Sarah Silverman Gets Emotional In Louis C.K. Monologue: 'I'm Going Go Address The Elephant Masturbating In The Room'

"I love Louie. But Louie did these things. Both of those statements are true. So, I just keep asking myself, can you love someone who did bad things?"

Sarah Silverman addressed allegations of sexual misconduct against her close friend Louis C.K. in a monologue on her Hulu show,  "I Love You, America,” which aired on Thursday night.

"I wish I could sit this one out. But then I remembered something I said on this very show: that if it's mentionable, it's manageable. So I'm going to address the elephant masturbating in the room."

Silverman became deeply emotional while speaking about the allegations. According to National Public Radio, Silverman and the comedian have been best friends for over two decades.

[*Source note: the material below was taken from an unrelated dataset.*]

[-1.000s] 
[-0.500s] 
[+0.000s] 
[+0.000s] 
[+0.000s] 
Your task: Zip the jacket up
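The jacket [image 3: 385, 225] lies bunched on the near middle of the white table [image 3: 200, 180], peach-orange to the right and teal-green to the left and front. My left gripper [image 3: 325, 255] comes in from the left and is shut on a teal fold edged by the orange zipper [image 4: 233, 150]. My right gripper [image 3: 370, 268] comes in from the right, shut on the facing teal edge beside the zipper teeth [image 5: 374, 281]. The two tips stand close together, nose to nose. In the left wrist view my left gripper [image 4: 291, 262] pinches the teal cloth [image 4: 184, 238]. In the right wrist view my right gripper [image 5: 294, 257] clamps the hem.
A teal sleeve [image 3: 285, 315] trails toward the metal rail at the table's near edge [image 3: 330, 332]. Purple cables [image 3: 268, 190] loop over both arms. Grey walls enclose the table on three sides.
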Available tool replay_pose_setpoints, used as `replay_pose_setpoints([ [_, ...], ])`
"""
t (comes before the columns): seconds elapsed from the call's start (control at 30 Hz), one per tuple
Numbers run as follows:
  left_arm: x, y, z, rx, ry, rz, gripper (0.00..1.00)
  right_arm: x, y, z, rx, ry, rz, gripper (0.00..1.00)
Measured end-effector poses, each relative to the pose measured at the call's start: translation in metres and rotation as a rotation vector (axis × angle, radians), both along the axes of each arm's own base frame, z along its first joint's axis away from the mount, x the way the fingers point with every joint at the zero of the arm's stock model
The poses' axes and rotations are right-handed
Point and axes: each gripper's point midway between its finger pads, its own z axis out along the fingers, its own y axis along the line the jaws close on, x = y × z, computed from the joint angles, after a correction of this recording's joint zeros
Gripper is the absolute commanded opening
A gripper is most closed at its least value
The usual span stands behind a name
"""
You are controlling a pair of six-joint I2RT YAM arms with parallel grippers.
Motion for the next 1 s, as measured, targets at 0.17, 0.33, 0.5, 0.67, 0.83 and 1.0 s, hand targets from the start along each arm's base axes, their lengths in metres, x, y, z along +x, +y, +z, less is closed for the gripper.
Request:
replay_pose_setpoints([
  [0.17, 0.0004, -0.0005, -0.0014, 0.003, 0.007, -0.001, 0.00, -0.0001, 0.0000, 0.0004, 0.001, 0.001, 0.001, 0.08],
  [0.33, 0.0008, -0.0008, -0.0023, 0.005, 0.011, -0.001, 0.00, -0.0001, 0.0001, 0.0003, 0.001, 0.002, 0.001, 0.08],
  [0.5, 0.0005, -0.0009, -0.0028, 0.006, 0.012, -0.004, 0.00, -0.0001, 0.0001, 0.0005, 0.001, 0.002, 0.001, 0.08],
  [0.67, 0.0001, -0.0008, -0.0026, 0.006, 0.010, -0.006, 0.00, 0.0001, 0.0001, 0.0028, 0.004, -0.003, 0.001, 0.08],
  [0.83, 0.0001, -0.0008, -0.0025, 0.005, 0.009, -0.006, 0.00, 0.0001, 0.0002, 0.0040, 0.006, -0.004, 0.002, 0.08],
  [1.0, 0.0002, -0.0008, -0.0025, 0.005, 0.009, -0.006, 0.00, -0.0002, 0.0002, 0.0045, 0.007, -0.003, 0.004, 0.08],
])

"I love Louie. But Louie did these things.” Silverman said. “Both of those statements are true. So, I just keep asking myself, can you love someone who did bad things? Can you still love them? I can mull that over later, certainly, because the only people that matter right now are the victims. They are victims, and they're victims because of something he did. [...] I believe with all my heart that this moment in time is essential. It's vital that people are held accountable for their actions, no matter who they are. We need to be better. We will better. I can't [expletive] wait to be better."

She likened holding those accountable for sexual misconduct and assault as cutting tumors out.

"It's good. It's like cutting out tumors — it's messy and it's complicated and it is gonna hurt, but it's necessary and we'll all be healthier for it."

Earlier this months, the New York Times published an expose on Louis C.K., in which five women accuse him of sexual misconduct and of masturbating or trying to masturbate in front of them. Just one day after that bombshell article, C.K. released a statement that confessed that the allegations were all true.

"At the time, I said to myself that what I did was okay because I never showed a woman my dick without asking first, which is also true. But what I learned later in life, too late, is that when you have power over another person, asking them to look at your dick isn't a question. It's a predicament for them. The power I had over these women is that they admired me. And I wielded that power irresponsibly. [...] "I've brought pain to my family, my friends, my children and their mother. I have spent my long and lucky career talking and saying anything I want. I will now step back and take a long time to listen."